L’une de mes paupières tressaillait, trahissant le fait que je me forçais beaucoup trop à adopter une attitude amicale à cause de la répugnance que j’éprouvais. Je tournai vivement la tête de côté pour qu’il ne s’en aperçoive pas. Et… je tombai presque nez à nez avec un Tadmorv. Coloré, celui-là. Il avait l’air de tellement baver… Est-ce qu’il allait bien ? Ambroise m’interpella à peu près ce moment-là. Je ne savais pas quoi faire ce Tadmorv étrange. Je le signalerai dans le rapport… peut-être qu’un Ranger viendrait le soigner.
« Tu peux m’appeler Blue si c’est trop dur pour toi. Et de quel Rattatac tu p… »
En suivant son regard, je vis un rat énorme. Il était vraiment vraiment gros. Et menaçant. J’inspirai un peu trop fort, ce qui me fit tousser. J’avais l’impression d’être souillée de l’intérieur.
« Euh… on peut sinon faire demi-tour… il y a beaucoup de Pokémons sur notre chemin… je ne sais pas si c’est une bonne idée de passer en force… Et encore moins de le nourrir, au risque d’en attirer d’autres… »
La demoiselle fit remarquer qu’un passage en force ou que la transmission d’un tribut seraient deux mauvaises idées, d’après elle. Surtout, elle émit un souhait particulier : quitter cet endroit qui n’avait l’heur de plaire à personne ici - et à juste titre !, faire demi-tour, en somme. Ambroise songea qu’une pareille opportunité - déguerpir des lieux - ne devrait pas être écartée. Aussi, il posa une nouvelle question, de manière à vérifier le ressenti de la jeune femme, dont la paupière frétillait, et qui avait toussé suffisamment fort pour que le Topdresseur s’interroge sur son état de santé, physique et mental. De manière générale, la présence d’un aussi grand nombre de toxines autour de son Dédenne, Pokémon de Type Fée, ne pouvait qu’aggraver l’inconfort de cette situation.
Ce qu’Ambroise comprenait, assez facilement. Disons que les égouts d’Ankora ne sentaient guère l’odeur de la myrrhe, pour rester tout-à-fait diplomate et poli, et que la mauvaise haleine des conduits de canalisation présageaient d’un nombre d’infections bactériennes, dont on se dispenserait volontiers.

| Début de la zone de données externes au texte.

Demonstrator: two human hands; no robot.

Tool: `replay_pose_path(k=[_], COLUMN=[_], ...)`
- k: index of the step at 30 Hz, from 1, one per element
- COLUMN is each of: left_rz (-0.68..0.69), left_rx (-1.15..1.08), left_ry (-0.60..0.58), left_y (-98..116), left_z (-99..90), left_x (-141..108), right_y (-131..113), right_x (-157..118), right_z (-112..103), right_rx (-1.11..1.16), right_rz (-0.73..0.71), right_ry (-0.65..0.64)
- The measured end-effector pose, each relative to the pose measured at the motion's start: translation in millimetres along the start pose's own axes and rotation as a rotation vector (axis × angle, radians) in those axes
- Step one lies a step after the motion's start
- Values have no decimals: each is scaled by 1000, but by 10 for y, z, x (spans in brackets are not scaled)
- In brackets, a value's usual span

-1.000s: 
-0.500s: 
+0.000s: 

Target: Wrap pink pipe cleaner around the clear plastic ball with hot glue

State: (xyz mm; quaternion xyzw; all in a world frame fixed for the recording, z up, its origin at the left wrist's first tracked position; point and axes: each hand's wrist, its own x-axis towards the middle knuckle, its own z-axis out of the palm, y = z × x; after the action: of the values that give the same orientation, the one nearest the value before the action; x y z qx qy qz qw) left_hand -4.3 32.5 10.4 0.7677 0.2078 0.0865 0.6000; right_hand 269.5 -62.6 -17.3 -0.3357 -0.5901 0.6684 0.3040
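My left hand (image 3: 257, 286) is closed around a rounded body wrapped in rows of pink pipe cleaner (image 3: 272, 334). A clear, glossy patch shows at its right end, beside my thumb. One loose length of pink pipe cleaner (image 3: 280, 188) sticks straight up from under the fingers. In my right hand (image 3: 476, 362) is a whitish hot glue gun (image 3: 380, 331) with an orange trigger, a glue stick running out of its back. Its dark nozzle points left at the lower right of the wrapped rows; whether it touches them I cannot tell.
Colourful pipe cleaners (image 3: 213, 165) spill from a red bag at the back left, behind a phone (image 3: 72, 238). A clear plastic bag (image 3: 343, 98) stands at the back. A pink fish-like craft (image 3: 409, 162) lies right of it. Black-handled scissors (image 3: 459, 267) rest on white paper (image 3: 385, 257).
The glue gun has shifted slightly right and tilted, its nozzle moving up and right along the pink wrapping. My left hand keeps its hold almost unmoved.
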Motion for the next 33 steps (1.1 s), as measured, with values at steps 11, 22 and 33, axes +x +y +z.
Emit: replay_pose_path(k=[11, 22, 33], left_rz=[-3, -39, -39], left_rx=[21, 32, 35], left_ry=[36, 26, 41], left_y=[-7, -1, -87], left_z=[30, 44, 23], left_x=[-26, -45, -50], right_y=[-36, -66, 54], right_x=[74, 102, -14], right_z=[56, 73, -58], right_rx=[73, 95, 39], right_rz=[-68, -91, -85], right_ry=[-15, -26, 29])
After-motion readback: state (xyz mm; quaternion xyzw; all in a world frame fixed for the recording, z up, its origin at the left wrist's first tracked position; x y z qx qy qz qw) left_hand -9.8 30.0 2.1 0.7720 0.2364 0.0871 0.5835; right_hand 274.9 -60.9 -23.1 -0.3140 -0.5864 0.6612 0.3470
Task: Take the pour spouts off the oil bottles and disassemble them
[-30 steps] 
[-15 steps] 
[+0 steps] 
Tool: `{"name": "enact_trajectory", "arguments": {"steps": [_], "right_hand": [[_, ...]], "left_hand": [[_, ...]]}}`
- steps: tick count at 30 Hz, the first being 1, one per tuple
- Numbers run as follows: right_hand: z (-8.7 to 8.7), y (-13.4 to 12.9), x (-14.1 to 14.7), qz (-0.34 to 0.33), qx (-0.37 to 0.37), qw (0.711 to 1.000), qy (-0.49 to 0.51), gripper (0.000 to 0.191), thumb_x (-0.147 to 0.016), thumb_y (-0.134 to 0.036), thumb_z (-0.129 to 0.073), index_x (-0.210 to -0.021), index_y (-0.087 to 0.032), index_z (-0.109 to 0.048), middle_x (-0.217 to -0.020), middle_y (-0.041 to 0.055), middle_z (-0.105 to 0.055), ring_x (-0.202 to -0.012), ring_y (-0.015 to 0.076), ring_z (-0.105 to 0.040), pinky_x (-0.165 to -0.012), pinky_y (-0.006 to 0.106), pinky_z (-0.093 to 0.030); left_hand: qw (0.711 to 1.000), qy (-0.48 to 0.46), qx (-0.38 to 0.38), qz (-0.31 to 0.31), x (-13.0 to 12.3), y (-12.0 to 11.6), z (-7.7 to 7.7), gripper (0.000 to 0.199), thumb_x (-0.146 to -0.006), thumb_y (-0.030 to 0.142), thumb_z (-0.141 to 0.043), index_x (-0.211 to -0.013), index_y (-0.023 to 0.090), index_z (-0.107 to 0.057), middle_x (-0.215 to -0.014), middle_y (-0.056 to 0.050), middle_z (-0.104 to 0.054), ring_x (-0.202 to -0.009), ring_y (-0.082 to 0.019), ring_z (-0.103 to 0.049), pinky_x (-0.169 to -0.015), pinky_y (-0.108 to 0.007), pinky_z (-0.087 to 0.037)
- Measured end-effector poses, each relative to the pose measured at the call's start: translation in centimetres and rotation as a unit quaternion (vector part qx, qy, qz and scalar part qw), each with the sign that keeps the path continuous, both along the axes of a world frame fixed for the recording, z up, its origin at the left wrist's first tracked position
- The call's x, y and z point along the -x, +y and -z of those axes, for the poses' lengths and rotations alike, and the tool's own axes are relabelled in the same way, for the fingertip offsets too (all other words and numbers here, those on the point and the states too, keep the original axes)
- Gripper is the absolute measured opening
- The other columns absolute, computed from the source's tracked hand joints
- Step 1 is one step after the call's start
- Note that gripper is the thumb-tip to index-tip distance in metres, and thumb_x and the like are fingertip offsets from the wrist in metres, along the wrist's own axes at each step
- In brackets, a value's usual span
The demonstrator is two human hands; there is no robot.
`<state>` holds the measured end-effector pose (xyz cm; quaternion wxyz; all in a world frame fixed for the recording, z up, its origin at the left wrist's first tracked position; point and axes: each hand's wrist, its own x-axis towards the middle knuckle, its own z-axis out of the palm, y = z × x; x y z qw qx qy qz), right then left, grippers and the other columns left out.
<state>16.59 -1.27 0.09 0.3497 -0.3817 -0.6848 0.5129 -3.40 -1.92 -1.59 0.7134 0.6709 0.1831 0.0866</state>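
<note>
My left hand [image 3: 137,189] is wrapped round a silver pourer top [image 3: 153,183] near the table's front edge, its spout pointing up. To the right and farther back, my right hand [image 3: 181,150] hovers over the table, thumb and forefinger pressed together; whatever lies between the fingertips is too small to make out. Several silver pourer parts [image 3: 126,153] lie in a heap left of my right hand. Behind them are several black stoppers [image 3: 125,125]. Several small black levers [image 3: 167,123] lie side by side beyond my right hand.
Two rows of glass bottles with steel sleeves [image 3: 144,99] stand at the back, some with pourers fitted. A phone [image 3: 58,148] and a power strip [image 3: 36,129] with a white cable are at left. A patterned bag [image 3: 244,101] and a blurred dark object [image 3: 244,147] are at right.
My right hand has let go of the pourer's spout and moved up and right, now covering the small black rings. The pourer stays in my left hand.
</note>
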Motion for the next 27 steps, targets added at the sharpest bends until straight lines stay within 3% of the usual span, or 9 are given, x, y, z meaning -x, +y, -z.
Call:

« On peut partir d’ici, oui, rétorqua l’Unysien tout de go, si vite que ses partenaires de mission comprendraient facilement qu’il n’appréciait pas spécialement cet endroit, lui aussi. Il suffit que je prévienne les Rangers que tu ne te sens pas si bien, je ferai un rapport de mon côté. »
Certes, c’était peut-être hâtif de sa part d’évoquer immédiatement la conclusion de cette mission, mais est-ce qu’il y avait intérêt à se mettre martel en tête avec cette dernière, au risque de s’exposer à un danger croissant ? Autant rester prudents et opter pour un retrait raisonnable des lieux.